DATA BLOCK Block Start
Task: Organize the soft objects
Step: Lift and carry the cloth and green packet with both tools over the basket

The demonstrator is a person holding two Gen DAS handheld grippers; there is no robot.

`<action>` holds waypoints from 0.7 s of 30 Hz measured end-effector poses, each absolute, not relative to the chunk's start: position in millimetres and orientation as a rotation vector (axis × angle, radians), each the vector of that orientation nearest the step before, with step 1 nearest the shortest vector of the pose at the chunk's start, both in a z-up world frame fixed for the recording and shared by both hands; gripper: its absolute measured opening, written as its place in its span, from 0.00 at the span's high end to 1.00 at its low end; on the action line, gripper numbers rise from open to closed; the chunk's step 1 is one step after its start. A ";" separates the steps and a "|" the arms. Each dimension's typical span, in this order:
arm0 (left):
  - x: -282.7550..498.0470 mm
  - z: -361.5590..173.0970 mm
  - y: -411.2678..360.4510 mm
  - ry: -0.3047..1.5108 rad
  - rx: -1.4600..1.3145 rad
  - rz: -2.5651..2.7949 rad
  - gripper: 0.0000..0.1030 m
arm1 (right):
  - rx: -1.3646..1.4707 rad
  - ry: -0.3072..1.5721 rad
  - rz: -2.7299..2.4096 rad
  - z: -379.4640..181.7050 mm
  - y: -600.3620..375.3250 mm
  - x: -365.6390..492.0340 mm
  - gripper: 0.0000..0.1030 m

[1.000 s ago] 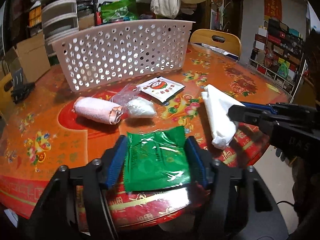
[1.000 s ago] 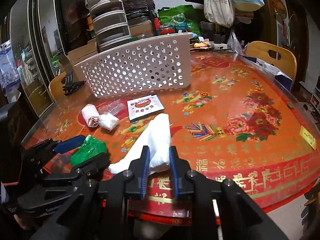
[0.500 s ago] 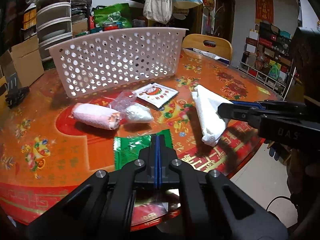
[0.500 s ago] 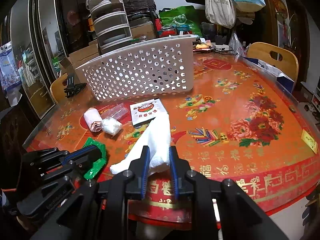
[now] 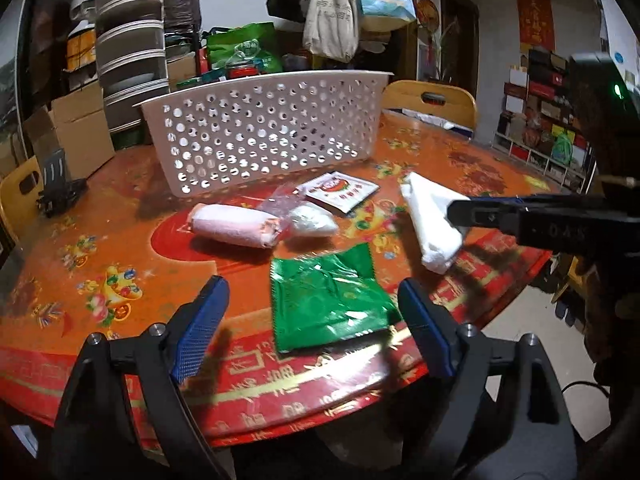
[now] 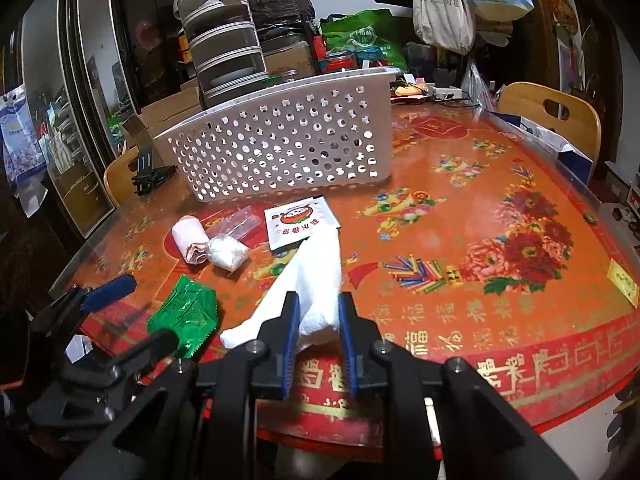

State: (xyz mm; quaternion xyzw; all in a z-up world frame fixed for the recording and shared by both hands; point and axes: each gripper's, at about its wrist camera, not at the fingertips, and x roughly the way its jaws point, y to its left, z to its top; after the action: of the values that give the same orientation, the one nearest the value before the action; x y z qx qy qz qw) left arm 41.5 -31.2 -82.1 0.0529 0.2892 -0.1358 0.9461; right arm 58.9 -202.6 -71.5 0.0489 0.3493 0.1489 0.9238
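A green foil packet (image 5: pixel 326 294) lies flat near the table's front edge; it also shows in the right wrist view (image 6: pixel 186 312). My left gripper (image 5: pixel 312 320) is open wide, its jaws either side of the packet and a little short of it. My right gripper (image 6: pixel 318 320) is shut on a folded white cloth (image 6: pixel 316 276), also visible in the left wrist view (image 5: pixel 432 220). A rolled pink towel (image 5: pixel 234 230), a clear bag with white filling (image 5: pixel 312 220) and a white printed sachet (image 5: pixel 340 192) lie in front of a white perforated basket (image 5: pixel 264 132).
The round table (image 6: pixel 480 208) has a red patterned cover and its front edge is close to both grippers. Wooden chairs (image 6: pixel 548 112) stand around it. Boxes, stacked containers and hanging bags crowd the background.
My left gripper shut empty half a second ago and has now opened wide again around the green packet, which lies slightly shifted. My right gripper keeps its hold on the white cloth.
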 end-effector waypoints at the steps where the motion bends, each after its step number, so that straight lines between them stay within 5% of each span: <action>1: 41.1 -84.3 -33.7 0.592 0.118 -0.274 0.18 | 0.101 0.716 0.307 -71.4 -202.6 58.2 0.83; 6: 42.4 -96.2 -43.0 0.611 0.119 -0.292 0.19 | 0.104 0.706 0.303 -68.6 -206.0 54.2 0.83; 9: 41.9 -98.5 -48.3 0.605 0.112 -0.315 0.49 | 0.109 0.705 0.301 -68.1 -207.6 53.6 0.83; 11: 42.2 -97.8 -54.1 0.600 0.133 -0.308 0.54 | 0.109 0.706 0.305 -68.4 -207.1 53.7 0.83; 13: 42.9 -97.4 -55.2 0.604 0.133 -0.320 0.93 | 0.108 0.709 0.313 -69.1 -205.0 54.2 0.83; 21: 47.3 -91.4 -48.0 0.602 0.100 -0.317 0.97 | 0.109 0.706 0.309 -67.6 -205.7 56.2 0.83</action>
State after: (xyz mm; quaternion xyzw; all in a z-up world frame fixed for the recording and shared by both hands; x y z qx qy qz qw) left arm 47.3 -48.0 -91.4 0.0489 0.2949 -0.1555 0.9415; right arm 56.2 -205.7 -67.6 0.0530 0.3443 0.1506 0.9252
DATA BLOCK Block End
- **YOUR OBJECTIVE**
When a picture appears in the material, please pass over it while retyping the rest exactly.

- **OUTPUT FOR THIS EXERCISE**
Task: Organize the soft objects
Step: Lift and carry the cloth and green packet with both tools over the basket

The demonstrator is a person holding two Gen DAS handheld grippers; there is no robot.

`<action>` holds waypoints from 0.7 s of 30 Hz measured end-effector poses, each absolute, not relative to the chunk's start: position in millimetres and orientation as a rotation vector (axis × angle, radians), each the vector of that orientation nearest the step before, with step 1 nearest the shortest vector of the pose at the chunk's start, both in a z-up world frame fixed for the recording and shared by both hands; gripper: its absolute measured opening, written as its place in its span, from 0.00 at the span's high end to 1.00 at its low end; on the action line, gripper numbers rise from open to closed; the chunk's step 1 is one step after its start. A ";" separates the steps and a "|" the arms. Each dimension's typical span, in this order:
arm0 (left):
  - x: -282.7550..498.0470 mm
  - z: -361.5590..173.0970 mm
  - y: -411.2678..360.4510 mm
  - ry: -0.3047..1.5108 rad
  - rx: -1.4600..1.3145 rad
  - rz: -2.5651..2.7949 rad
  - gripper: 0.0000..0.1030 m
arm1 (right):
  - rx: -1.3646..1.4707 rad
  - ry: -0.3072..1.5721 rad
  - rz: -2.7299..2.4096 rad
  - z: -379.4640..181.7050 mm
  - y: -600.3620..375.3250 mm
  - x: -365.6390..492.0340 mm
  - gripper: 0.0000..0.1030 m

[1.000 s ago] 
[1.000 s ago] 
[0.500 s ago] 
[0.500 s ago] 
[now] 
[now] 

State: (xyz mm; quaternion xyzw; all in a z-up world frame fixed for the recording and shared by both hands; point and axes: each gripper's, at about its wrist camera, not at the fingertips, and x roughly the way its jaws point, y to its left, z to its top; after the action: of the values that give the same orientation, the one nearest the value before the action; x y z qx qy qz qw) left arm 41.5 -31.2 -82.1 0.0529 0.2892 -0.1358 0.9461; right arm 58.9 -202.6 -71.5 0.0489 0.3493 0.1489 0.9238
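A green foil packet (image 5: pixel 326 294) lies flat near the table's front edge; it also shows in the right wrist view (image 6: pixel 186 312). My left gripper (image 5: pixel 312 320) is open wide, its jaws either side of the packet and a little short of it. My right gripper (image 6: pixel 318 320) is shut on a folded white cloth (image 6: pixel 316 276), also visible in the left wrist view (image 5: pixel 432 220). A rolled pink towel (image 5: pixel 234 230), a clear bag with white filling (image 5: pixel 312 220) and a white printed sachet (image 5: pixel 340 192) lie in front of a white perforated basket (image 5: pixel 264 132).
The round table (image 6: pixel 480 208) has a red patterned cover and its front edge is close to both grippers. Wooden chairs (image 6: pixel 548 112) stand around it. Boxes, stacked containers and hanging bags crowd the background.
My left gripper shut empty half a second ago and has now opened wide again around the green packet, which lies slightly shifted. My right gripper keeps its hold on the white cloth.
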 end-effector waypoints at the steps where the motion bends, each after its step number, so that straight lines between them stay within 5% of each span: <action>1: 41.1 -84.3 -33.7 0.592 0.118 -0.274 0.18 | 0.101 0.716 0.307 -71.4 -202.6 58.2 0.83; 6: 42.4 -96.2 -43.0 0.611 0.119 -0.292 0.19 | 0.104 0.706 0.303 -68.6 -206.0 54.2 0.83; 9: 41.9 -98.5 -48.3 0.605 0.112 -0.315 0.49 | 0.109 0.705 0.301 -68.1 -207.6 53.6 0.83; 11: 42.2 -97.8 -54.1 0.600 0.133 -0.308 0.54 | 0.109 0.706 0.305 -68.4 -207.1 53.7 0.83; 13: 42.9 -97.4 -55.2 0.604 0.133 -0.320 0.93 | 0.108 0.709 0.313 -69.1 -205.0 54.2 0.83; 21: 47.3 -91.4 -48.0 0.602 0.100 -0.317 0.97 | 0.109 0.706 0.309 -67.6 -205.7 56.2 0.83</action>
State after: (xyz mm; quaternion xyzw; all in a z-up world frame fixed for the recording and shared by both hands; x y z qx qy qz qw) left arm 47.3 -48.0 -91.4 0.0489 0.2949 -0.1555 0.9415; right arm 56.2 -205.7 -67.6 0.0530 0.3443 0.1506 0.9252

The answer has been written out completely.